■ **Directions for this task**
Scan the listing below for the word "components" and copy every line where it occurs.

■ **Provided records**
-.-.-
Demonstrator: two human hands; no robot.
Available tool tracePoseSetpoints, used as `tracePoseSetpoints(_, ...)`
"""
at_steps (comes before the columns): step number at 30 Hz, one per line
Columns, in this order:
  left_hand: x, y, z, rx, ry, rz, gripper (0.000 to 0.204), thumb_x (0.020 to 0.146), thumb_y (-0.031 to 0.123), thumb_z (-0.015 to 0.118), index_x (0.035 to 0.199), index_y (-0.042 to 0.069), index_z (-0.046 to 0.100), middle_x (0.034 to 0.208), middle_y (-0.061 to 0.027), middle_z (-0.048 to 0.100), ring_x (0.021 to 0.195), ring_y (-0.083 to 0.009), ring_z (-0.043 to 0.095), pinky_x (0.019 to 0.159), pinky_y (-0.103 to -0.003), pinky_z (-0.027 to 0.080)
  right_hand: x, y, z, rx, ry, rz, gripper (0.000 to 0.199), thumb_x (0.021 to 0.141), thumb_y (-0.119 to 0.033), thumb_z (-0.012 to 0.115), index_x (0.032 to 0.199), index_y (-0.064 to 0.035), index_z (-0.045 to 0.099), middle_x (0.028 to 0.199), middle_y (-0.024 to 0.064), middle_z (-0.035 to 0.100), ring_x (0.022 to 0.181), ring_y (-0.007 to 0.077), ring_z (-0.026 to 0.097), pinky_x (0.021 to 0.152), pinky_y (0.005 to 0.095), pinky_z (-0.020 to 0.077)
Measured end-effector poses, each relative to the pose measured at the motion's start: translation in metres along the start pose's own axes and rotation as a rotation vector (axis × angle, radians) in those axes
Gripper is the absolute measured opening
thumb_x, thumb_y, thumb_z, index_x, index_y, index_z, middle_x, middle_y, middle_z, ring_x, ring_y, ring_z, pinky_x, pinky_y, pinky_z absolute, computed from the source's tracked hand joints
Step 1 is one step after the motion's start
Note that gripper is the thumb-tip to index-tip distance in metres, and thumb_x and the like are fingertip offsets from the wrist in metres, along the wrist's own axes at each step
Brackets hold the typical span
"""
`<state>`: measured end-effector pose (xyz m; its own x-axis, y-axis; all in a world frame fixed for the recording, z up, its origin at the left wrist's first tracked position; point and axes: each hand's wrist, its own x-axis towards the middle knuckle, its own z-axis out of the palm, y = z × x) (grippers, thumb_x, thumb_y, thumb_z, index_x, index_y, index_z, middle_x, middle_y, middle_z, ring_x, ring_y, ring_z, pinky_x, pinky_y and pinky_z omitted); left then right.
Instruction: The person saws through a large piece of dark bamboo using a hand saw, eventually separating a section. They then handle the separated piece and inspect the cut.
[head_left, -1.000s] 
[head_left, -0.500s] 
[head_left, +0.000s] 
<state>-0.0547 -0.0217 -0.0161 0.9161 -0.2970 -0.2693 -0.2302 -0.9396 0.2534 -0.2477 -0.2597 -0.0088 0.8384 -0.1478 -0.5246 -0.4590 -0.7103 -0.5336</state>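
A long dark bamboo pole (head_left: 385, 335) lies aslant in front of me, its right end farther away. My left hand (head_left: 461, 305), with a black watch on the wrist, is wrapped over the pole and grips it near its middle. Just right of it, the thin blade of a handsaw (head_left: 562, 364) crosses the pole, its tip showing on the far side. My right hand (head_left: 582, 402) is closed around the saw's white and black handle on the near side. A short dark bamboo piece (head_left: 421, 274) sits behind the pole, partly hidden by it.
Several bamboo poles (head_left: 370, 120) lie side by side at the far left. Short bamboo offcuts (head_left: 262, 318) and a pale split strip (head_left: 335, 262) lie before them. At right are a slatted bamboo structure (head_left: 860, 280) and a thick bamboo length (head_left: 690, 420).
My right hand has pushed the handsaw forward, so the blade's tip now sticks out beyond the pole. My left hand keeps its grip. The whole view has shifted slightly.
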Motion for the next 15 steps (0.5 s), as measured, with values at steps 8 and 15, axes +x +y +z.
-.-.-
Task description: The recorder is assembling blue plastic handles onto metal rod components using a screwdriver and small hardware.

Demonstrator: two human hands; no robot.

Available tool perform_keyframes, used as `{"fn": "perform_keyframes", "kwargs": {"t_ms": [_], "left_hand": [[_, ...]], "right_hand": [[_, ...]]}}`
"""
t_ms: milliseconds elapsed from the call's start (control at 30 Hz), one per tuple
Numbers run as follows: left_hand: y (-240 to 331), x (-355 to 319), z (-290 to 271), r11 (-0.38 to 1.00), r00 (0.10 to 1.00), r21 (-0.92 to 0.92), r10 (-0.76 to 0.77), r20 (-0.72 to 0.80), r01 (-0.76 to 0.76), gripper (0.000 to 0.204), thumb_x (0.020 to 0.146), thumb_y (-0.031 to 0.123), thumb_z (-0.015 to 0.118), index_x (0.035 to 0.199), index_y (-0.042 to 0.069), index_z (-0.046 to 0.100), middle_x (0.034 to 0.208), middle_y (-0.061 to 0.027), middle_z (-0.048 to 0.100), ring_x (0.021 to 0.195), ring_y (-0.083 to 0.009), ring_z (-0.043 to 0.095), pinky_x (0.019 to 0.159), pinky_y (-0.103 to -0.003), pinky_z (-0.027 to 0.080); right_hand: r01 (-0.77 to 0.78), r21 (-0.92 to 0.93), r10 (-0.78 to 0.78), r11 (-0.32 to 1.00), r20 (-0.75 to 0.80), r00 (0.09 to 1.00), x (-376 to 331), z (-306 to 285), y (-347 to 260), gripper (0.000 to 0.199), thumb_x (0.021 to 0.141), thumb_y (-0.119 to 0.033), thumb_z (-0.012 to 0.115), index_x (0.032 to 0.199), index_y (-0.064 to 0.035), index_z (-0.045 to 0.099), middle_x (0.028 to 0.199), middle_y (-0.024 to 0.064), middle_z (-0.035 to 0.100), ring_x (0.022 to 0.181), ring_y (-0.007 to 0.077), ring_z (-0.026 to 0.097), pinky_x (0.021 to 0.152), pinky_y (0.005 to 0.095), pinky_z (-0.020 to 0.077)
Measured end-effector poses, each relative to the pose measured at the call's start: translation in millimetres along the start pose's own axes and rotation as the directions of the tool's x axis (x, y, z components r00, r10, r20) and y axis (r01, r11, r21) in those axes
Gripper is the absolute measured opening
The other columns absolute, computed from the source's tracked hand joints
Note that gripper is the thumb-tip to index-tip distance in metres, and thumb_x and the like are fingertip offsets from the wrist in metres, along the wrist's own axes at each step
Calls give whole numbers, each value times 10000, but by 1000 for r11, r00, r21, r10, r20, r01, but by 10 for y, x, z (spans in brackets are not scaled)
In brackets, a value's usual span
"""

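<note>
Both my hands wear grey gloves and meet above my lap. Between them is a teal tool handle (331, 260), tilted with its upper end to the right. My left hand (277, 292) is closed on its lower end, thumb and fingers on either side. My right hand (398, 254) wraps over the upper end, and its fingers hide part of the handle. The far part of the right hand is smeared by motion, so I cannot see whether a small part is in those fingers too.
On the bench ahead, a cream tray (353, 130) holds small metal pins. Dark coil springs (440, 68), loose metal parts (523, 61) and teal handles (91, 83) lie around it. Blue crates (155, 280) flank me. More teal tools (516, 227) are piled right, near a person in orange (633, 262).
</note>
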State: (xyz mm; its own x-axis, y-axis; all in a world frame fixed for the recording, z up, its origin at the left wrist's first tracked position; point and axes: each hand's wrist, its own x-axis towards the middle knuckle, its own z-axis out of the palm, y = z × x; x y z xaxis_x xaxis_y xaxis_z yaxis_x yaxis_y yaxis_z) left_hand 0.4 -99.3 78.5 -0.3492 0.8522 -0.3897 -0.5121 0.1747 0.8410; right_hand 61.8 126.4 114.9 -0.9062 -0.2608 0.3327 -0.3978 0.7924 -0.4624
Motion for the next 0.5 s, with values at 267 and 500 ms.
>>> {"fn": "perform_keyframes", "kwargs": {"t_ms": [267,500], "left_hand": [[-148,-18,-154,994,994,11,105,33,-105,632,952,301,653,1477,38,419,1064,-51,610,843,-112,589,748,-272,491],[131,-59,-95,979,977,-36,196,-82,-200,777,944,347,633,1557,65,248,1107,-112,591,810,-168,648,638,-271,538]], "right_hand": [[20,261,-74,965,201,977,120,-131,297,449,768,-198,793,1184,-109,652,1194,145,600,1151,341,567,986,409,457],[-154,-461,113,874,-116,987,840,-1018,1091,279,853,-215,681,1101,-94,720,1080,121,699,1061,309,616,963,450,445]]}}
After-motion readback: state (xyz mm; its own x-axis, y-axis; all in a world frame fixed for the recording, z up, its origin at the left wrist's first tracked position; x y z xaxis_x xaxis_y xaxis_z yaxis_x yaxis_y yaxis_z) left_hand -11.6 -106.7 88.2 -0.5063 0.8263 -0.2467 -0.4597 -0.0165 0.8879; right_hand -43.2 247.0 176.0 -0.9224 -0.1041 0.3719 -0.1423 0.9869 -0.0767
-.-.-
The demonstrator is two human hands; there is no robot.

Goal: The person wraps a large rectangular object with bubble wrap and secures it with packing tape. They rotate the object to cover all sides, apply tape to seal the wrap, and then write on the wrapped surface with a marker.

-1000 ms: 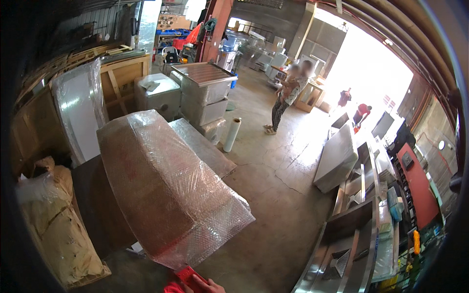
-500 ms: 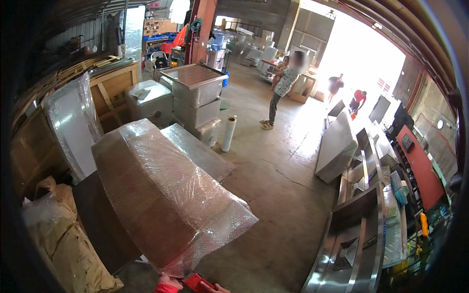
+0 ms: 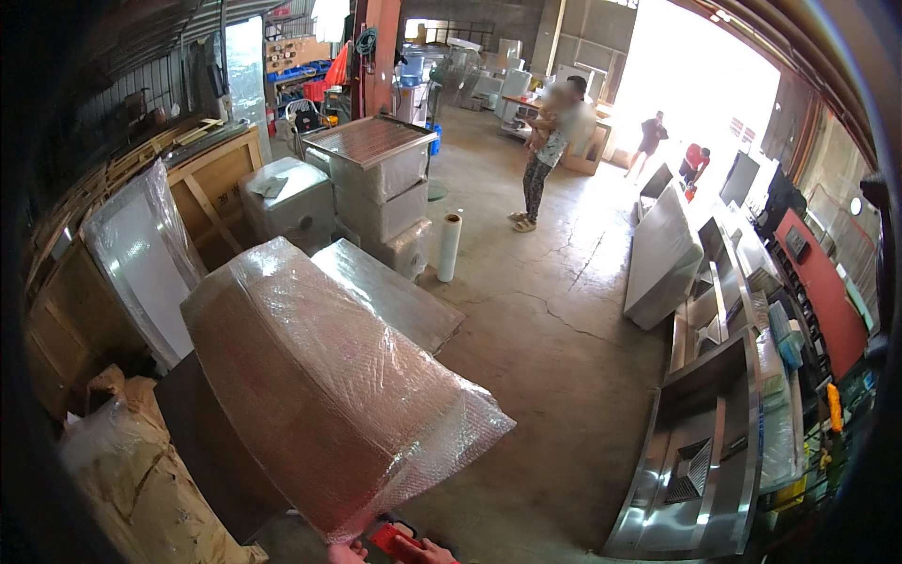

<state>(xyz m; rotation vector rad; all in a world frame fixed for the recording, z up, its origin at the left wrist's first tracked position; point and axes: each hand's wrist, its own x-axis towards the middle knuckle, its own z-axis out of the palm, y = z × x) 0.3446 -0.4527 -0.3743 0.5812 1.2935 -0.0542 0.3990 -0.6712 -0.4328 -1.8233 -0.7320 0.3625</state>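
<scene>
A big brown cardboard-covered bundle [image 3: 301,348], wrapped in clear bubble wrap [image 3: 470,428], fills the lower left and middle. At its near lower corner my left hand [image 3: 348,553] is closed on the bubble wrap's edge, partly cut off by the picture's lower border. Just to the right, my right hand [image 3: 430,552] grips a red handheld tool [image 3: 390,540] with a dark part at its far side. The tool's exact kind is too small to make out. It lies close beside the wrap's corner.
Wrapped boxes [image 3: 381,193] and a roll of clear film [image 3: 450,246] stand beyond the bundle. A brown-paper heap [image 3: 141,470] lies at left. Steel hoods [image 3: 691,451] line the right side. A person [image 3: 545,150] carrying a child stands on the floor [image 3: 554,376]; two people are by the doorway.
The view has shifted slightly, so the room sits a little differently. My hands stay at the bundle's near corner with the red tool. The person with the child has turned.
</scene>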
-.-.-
■ **Solved problem**
Task description: The recorder is assembling blue plastic handles onto metal rod components using a screwdriver and small hardware.
Measured end-effector poses, each relative to the pose measured at the call's start: translation in millimetres along the start pose's own axes and rotation as the directions of the tool's x axis (x, y, z components r00, r10, r20) and y axis (r01, r11, r21) in those axes

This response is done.